Pero la principal fuente de crítica es el agua.
“En un contexto de escasez hídrica, en que una parte importante de la población de Perú no tiene agua en su casa, el debate en torno a la industria agroexportadora se ha vuelto muy vivo”, señala Huaroto.
La activista local Charo Huaynca le dijo a BBC Mundo que “en Ica se está dando una disputa por el agua porque no hay para todos”.
En esta árida región la cuestión del agua es polémica hace tiempo.
Mientras muchos asentamientos humanos deben arreglárselas con la que llega en camiones cisternas y almacenarla para satisfacer sus necesidades, grandes áreas de cultivos destinados a la agroexportación tienen garantizada la que necesitan a través de pozos en sus fundos y acceso prioritario al agua de riego que se trasvasa desde la vecina región de Huancavelica.
“Se supone que está prohibido excavar pozos nuevos, pero cuando los funcionarios de la Autoridad Nacional del Agua (ANA) llegan a inspeccionar las grandes explotaciones les niegan el acceso alegando que se trata de propiedad privada”, denuncia Huanca.

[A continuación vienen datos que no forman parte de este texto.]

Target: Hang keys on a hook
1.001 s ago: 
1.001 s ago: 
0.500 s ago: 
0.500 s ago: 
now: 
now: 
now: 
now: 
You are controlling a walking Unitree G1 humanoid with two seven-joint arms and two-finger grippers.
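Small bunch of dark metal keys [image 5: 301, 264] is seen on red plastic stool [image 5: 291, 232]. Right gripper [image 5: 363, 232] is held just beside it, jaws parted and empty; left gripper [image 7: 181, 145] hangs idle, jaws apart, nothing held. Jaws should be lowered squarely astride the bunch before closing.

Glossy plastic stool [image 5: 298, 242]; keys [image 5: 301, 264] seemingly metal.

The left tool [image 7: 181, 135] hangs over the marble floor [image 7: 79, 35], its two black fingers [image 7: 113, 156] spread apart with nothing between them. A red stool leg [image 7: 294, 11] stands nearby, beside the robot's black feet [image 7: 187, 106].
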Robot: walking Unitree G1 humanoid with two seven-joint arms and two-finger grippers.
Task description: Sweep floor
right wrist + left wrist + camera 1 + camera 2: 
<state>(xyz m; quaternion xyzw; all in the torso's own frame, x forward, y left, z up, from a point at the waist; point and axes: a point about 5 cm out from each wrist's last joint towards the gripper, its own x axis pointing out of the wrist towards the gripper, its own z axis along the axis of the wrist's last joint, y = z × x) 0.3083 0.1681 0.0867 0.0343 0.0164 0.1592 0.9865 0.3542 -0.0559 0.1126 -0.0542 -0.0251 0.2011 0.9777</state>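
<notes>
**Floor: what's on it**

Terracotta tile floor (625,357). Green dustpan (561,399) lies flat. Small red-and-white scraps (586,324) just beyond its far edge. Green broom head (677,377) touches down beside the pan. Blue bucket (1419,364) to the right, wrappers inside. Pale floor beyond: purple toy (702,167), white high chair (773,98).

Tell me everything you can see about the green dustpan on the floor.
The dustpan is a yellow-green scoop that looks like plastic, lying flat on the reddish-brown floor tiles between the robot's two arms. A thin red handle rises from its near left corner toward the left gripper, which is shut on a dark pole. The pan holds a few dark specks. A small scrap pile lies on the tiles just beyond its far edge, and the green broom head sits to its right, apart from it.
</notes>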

BBC Mundo solicitó sin éxito comentarios a la ANA y al Ministerio de Desarrollo Agrario y Riego de Perú.
Huanca ve indicios de que el acuífero subterráneo que abastece gran parte del agua de Ica se está agotando.
“Antes bastaba con cavar cinco metros, pero ahora hay que llegar hasta 10 ó 15 metros de profundidad para que aparezca el agua”.
En Ica apenas llueve, por lo que gran parte del agua se obtiene bajo tierra.
“Los pequeños agricultores se quejan de que a ellos se les exige pagar grandes cantidades por el agua, mientras que las grandes explotaciones cuentan con reservorios y grandes piscinas que llenan y cuya agua luego optimizan con sistemas de riego tecnificado”, indica Huanca.
En esta región se cultivan las uvas con las que se produce el famoso pisco, el aguardiente cuya fama se ha convertido en fuente de orgullo nacional para los peruanos, pero incluso eso es ahora cuestionado.
“Hay quien critica que la uva es básicamente agua con azúcar y, si exportas la uva y sus derivados, estás exportando agua”, señala Sabogal.
En Ica, el reto es hacer sostenible el próspero negocio agroexportador con el medio ambiente y las necesidades de la población.
“Cada vez que hay elecciones se habla de este tema, pero nunca llegan las soluciones. Se debe resolver cómo se va a hacer la economía de Ica sostenible a largo plazo, porque si no hay agua la economía se va a caer”, pide Huanca.
El desafío, en realidad, lo es para todo el Perú agroexportador.
“La situación actual no es sostenible a largo plazo. Está muy bien que haya industria agroexportadora porque genera ingresos y divisas, pero siempre y cuando se destine la cantidad de agua requerida para la población y los ecosistemas”, zanja Sabogal.